Restate the listing below word for word, and leave its pictures behind.

┄┄┄┄┄┄┄┄┄┄┄┄┄┄┄┄┄┄┄┄

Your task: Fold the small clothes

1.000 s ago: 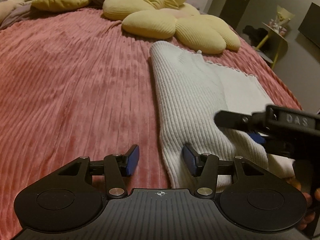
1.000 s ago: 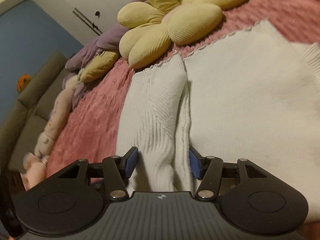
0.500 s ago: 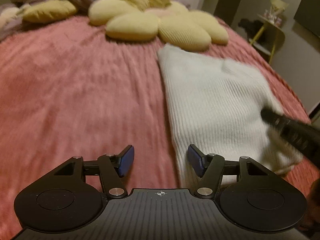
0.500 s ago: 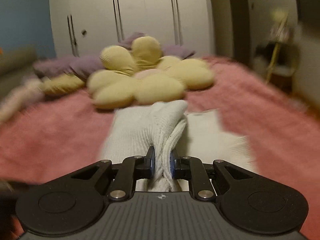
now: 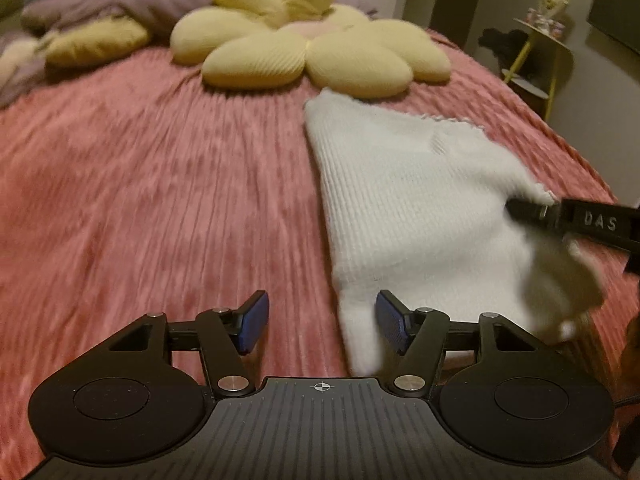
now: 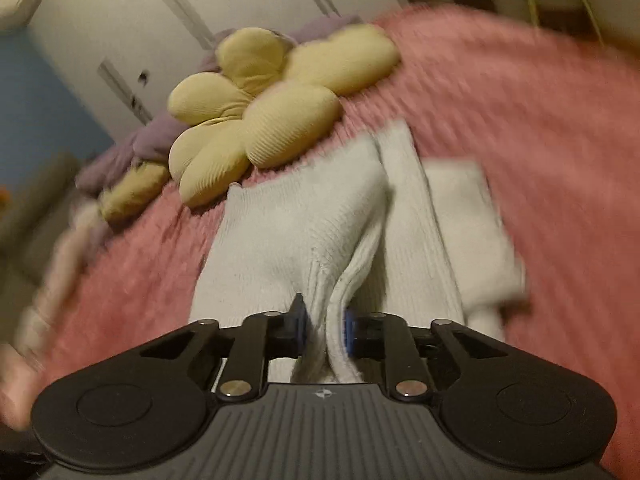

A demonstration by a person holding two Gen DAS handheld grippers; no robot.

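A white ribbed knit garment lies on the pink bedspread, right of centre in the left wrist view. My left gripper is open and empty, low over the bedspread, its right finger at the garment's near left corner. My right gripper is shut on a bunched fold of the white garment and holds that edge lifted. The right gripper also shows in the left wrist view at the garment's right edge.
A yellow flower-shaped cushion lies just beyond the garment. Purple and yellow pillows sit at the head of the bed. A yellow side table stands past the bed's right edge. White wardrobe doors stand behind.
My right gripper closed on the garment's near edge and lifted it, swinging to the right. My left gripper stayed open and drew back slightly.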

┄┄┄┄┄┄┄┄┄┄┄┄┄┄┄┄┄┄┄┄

Answer box →
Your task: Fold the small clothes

1.000 s ago: 
1.000 s ago: 
0.500 s ago: 
0.500 s ago: 
now: 
now: 

A demonstration by a person holding two Gen DAS handheld grippers; no robot.

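A white ribbed knit garment lies on the pink bedspread, right of centre in the left wrist view. My left gripper is open and empty, low over the bedspread, its right finger at the garment's near left corner. My right gripper is shut on a bunched fold of the white garment and holds that edge lifted. The right gripper also shows in the left wrist view at the garment's right edge.
A yellow flower-shaped cushion lies just beyond the garment. Purple and yellow pillows sit at the head of the bed. A yellow side table stands past the bed's right edge. White wardrobe doors stand behind.
My right gripper closed on the garment's near edge and lifted it, swinging to the right. My left gripper stayed open and drew back slightly.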

Nothing else is left to add to this answer.